"""

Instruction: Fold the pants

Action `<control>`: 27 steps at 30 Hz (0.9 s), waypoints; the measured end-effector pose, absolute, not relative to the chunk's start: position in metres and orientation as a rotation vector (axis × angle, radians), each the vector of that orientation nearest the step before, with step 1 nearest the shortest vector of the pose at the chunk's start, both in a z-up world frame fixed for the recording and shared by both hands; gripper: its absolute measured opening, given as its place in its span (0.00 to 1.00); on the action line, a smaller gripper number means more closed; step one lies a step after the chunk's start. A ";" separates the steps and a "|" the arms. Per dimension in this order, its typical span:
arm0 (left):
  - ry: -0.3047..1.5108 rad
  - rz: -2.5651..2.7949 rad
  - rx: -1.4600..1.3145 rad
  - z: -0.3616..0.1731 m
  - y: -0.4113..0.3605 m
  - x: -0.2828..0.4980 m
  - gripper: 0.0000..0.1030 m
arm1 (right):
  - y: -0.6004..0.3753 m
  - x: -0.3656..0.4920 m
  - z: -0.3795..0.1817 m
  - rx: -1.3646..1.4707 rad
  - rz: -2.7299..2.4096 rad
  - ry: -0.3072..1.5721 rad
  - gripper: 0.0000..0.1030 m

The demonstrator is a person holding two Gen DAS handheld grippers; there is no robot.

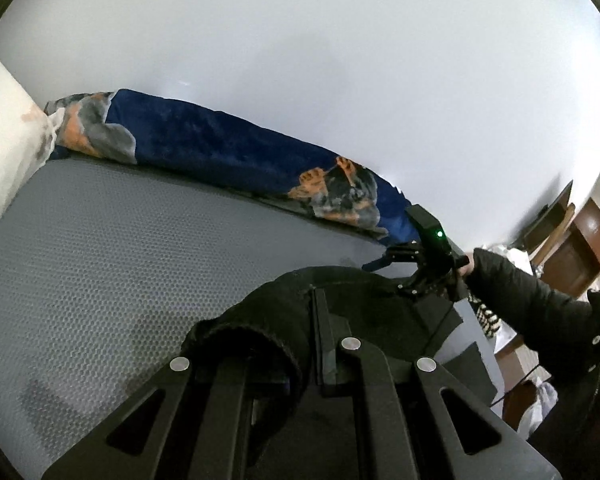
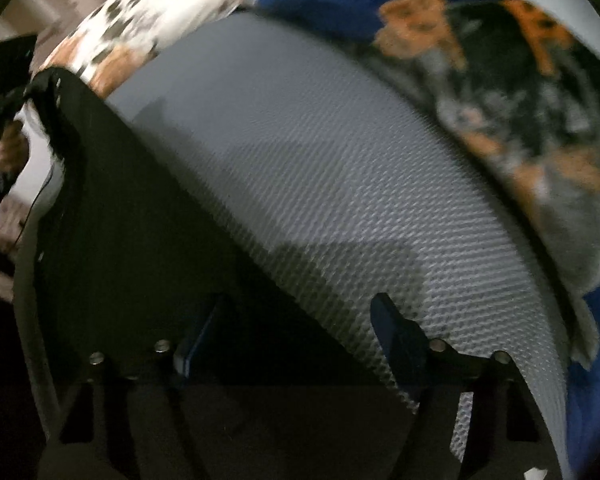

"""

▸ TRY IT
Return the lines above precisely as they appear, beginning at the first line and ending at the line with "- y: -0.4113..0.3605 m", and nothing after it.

▸ EXPECTED ANSWER
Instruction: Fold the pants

Action `<control>`: 27 steps at 30 Hz (0.9 s), waypoints; the measured end-effector pose, absolute, not relative to the chunk's start: position in metres and orientation as a rotation vector (axis × angle, radians), each the vector of that orientation nearest the step before, with step 1 nearest the shortest vector of the pose at the chunk's start, both in a z-up world frame fixed for the recording and shared by both hands; gripper: its absolute measured opening, given as its place in its span (0.00 to 1.00); on the action line, a smaller gripper number means more closed; step one lies a step after the chunk's start. A ";" separates the steps and a "|" the arms. Per dimension in this order, its typical span:
arm0 (left):
  - ry: -0.3047..1.5108 rad
  - rz: -2.5651..2.7949 rad
  - rx: -1.4600..1.3145 rad
  - z: -0.3616..0.1731 m
  - y: -0.4113..0.3605 m

The reply is now complete.